Exercise —
Among the lines below, return each one that contains the word "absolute".
::: Recorded data
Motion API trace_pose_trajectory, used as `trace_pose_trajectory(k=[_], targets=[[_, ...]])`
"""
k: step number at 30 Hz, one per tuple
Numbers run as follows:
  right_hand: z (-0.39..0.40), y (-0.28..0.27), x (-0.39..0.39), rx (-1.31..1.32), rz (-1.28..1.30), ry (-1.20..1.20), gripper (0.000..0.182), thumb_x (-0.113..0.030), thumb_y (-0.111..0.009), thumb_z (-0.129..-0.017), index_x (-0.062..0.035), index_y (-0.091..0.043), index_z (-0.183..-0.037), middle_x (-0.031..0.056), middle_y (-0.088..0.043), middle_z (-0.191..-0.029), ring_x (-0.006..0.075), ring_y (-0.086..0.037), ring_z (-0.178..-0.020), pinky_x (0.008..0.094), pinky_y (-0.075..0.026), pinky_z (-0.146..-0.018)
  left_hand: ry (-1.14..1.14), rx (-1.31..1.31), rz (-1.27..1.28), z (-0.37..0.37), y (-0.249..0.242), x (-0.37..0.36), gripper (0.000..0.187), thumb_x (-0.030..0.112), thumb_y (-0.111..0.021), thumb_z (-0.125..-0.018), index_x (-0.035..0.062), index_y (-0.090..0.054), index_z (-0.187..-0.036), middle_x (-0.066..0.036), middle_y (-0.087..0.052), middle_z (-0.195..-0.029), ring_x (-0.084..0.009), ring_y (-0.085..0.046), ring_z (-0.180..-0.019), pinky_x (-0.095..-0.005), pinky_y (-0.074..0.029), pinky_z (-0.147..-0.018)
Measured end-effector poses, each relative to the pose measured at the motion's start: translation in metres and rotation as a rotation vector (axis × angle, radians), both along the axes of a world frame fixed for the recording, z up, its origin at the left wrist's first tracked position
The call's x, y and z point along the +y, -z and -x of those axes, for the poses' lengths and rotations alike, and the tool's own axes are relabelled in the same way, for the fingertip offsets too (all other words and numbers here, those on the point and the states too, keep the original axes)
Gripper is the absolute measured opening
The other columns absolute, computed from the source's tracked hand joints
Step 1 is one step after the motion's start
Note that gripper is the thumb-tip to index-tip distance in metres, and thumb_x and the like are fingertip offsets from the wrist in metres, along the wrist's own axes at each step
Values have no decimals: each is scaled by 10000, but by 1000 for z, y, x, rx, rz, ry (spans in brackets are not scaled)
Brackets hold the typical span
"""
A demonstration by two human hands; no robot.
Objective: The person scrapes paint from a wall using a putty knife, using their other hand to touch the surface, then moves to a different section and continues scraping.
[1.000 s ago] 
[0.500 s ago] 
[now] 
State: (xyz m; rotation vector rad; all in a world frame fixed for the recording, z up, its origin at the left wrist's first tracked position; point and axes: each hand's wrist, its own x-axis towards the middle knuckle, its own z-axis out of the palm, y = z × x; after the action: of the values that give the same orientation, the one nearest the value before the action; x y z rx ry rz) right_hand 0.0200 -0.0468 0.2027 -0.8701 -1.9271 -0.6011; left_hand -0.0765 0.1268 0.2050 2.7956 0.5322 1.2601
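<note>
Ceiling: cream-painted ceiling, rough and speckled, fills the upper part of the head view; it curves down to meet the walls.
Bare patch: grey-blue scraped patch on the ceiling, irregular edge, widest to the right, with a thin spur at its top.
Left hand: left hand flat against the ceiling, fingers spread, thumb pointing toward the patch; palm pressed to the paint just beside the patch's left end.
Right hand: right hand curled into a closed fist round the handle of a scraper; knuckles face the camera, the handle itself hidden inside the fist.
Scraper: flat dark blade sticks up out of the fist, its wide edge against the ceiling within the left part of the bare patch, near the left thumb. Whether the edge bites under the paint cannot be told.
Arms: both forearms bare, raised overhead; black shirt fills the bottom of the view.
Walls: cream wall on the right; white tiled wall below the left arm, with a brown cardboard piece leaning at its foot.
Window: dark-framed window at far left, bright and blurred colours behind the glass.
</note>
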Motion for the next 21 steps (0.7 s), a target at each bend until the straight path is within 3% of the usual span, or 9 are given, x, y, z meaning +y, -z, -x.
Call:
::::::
Exercise answer —
Gripper is the absolute measured opening
The other columns absolute, computed from the source's tracked hand joints

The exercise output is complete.